Lightman returned to this idea in his lecture. “A lot of readers are afraid of science – how do you approach readers like that?” he said. “You need to interest them. You need to confront the science head-on,” he added, arguing against writing that “dumbs down” science to make it more accessible.

“Use good metaphors,” he advised, citing a comparison physicists often draw between the expansion of a balloon and the expansion of the universe.

“Science itself may deal with the outside world, but the activity of science is a human activity,” Lightman continued. “If you can tell a good story, if you can bring in the human beings, the scientists that participated, you can sometimes get your audience.”

After the lecture, Lightman answered questions about current trends in science writing. “Now it’s legitimate for professional scientists to write for the general public – when I first started in the mid-’70s there was still a pretty strong taboo,” he noted. “There are a lot more books about science for the public now.”

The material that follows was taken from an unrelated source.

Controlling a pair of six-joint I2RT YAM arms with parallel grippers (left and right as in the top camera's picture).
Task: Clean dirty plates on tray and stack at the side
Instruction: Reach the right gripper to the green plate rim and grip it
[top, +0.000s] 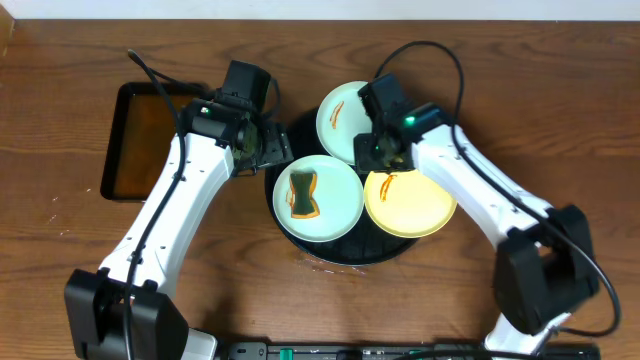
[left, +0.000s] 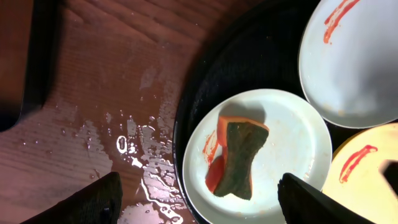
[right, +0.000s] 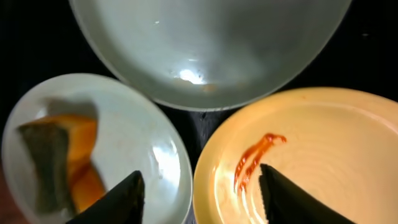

A physics professor asked Lightman about Brown’s New Curriculum, which does not require students to take any science courses.

“I think that the reason to take a science course is not to learn a particular subject,” he said. “I think it’s important to learn the way scientists think – it doesn’t matter what course it is.” Lightman said he felt Brown’s curriculum helps achieve that goal. “Brown is unusual … but (the curriculum) seems to work here.”

Lightman was also asked why science textbooks don’t use science narratives to make their subjects more interesting. “It’s still a mythology that as long as you have clarity, the writing doesn’t have to be interesting, if it’s science,” he said.

“To write with a literary flair requires some talent and training – just because you’re trained in education in science doesn’t necessarily mean you’ll be trained as a writer,” he added.

Nathan Schneider ’06, who is writing a thesis about intelligent design, said he found the lecture helpful. A religious studies concentrator, Schneider was also intrigued by Lightman’s reading of an essay Albert Einstein wrote on his religious beliefs. “I’m going to ask him about that – how he sees the effect of the authority of science on religious conversations.”

“I enjoy science writing – I’m doing some writing of my own,” said Jackie Parente GS, a biomedical engineering student. Parente, a teaching fellow, also found the “interactive classroom setting” of Lightman’s lecture appealing.

Professor of Geology Jan Tullis said he also found the lecture valuable. “I think that science courses should include writing assignments,” she said. “Engaging communication is important for everyone in any field or area.”